EM carried out the implementation of the idea, contributed in the development of new characteristic index for discriminating different pathology of signals, collected data from different standard databases for analysis, and drafted the manuscript. SY participated in the design of the study and interpretation of data, and was involved in critically revising the manuscript. MK conceived of the study, and participated in its design, analysis and interpretation of data, defined mathematical index to be used for discriminating arrhythmias, and helped to draft and finalize the manuscript. All authors read and approved the final manuscript.

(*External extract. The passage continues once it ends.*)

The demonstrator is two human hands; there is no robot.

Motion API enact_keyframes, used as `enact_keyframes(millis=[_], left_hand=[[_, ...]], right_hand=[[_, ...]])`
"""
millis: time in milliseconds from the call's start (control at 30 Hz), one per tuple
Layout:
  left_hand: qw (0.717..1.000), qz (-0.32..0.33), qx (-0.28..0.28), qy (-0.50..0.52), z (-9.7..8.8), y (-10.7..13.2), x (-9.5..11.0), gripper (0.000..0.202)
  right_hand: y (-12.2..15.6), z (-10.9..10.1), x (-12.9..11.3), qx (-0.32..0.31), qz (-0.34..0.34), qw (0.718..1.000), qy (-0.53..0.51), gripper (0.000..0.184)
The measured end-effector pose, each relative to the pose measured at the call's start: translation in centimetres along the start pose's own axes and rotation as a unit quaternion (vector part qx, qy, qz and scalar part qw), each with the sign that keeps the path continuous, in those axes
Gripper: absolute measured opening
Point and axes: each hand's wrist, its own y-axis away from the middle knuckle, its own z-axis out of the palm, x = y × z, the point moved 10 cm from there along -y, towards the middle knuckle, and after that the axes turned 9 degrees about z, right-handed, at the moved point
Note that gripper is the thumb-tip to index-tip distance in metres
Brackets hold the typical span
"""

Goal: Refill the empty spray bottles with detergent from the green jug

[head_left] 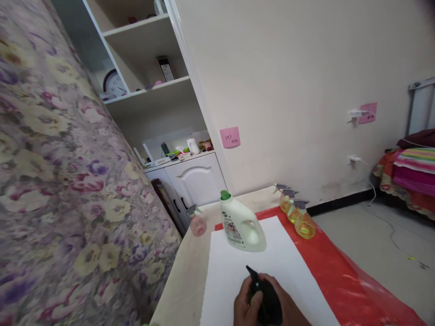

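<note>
Near the bottom of the head view, both my hands are wrapped round a dark spray bottle (267, 303) with a black nozzle that points up and to the left. My left hand (245, 302) grips its left side, thumb across the front near the neck. From the right, my right hand (283, 296) closes on the other side, with fingers over the top. Beyond them a pale green detergent jug (239, 224) stands upright on a white sheet (224, 280), its mouth showing green.
A pink spray bottle (198, 225) stands at the table's left. Several yellow spray bottles (305, 226) line the right side, on red plastic (309, 253). A floral curtain (84, 203) hangs at left, and a white cabinet (200, 179) stands behind.
</note>
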Motion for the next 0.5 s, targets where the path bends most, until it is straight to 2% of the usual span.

The steps involved in the EMD technique are described below using an example.
1. Determine the upper envelop eu(n) and the lower envelop el(n). These two envelopes are shown in Figure 11(a) along with the original signal x(n).
2. Determine the mean of the envelope, i.e., m1(n) = [eu(n) + el(n)]/2. The variation of m1(n) is displayed in Figure 11(a).
3. Extract the first component h1(n) using eqn. (3).
4. Ideally, h1(n) should be the first IMF. But, it is observed from Figure 11(b) that the h1(n) does not satisfy the conditions of an IMF.
5. Now, treat h1(n) as x(n) in step (1). Determine the two envelopes from h1(n) and the mean of these two envelopes (Figure 11(b)). After subtraction of the mean from the h1(n) a new signal h1(2)(n) is obtained. Now, check the conditions of an IMF and also calculate the value of SD from eqn. (4), where h1(1)=h1(n).
6. Continue the process until h1(k-1) satisfies the conditions of the IMFs. When the conditions are satisfied, the first IMF is found as shown in Figure 11(c). Now, the first IMF is subtracted from the initial signal x(n).
7. The second IMF (Figure 11(d)) is extracted following the steps (1) to (6) except that the subtracted signal is used instead of x(n). No further decomposition is performed here as we need two IMFs for our analysis. The residue of the EMD is shown in Figure 11(e).
This work was supported in part by the National Research Foundation (NRF) of Korea funded by the Korean government (MEST) (No: 2009-0078310).